1. I. Wij Karnp and D. Peters, (1993) Determination of the median latent period of two tospoviruses in Frankliniella occidentalis, using a novel leaf disk assay. Pytopathology 83:986-991.
2. R.G., Paterson (1987) Epidemiology and genetic resistance in tomato to the tomato spotted wilt virus in Arkansas. M.S. Thesis. University of Arkansas, Fayetteville, Arkansas, USA.
3. J.J., Cho et.al., (1989) A multi disciplinary approach to management of tomato spotted wilt virus in Hawaii. Plant Dis. 73:375-383.
4. J.J.B., Van Zijl et.al., (1986) Breeding tomatoes for processing in South Africa Acta. Hort. 194:69-75.

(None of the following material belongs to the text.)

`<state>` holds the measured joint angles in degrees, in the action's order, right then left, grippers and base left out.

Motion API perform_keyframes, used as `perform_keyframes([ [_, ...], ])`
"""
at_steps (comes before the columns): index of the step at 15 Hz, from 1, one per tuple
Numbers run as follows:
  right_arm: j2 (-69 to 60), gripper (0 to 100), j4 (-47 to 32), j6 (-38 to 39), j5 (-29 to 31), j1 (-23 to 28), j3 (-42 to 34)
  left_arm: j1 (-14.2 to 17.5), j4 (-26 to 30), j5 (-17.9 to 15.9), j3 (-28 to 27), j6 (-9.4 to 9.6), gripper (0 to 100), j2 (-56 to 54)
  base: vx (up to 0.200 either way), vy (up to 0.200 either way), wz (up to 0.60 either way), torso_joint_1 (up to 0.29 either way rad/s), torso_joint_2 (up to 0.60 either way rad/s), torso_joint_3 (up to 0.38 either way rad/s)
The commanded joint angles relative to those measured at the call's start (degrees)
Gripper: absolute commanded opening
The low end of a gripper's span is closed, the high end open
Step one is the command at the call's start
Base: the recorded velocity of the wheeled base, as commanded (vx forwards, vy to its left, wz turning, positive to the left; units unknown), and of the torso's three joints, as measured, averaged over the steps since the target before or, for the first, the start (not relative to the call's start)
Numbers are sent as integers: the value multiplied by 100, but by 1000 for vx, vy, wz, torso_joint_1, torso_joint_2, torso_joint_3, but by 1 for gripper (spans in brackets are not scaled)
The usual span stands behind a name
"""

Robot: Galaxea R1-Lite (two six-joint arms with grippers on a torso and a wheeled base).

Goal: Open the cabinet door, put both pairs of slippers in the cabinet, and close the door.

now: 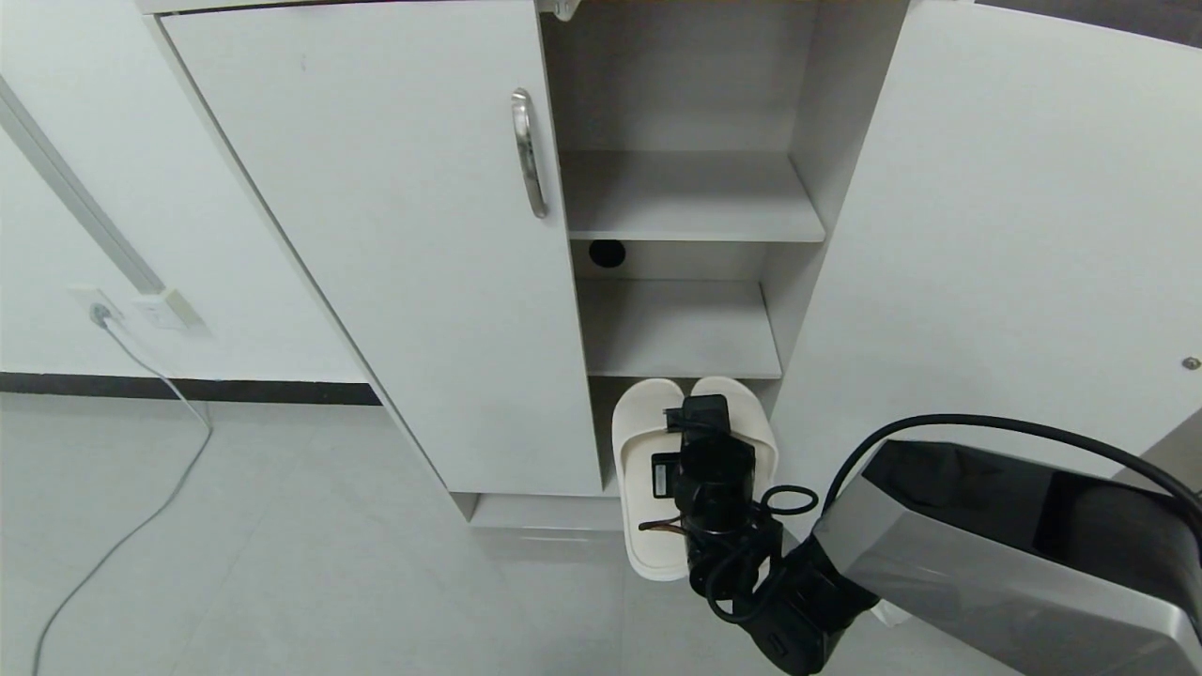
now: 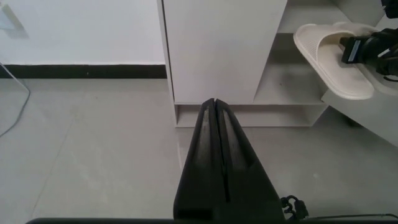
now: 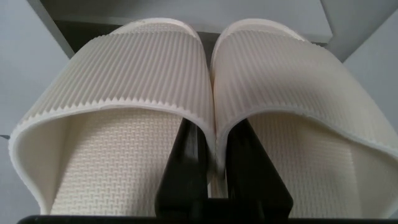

5. M.R., Stevens et.al., (1992) Inheritance of a gene for resistance to tomato spotted wilt virus (TSWV) from Lycopersicon peruvianum Mill. Euphytica 59:9-17.
6. 6. S.H., Brommonschenkel et.al., (1994) Molecular tagging of tomato spotted wilt tospovirus (TSWV) resistance derived from Lycopersi conperuvianum. (Abstract). J. Cell. Biochem. Suppl. 18A: 116.
7. M., Canady, (1997) TSWV Tolerance as derived from Lycopersicon Chilense LA 1938. M.S. Thesis. Brigham Young University, Provo, Utah, USA.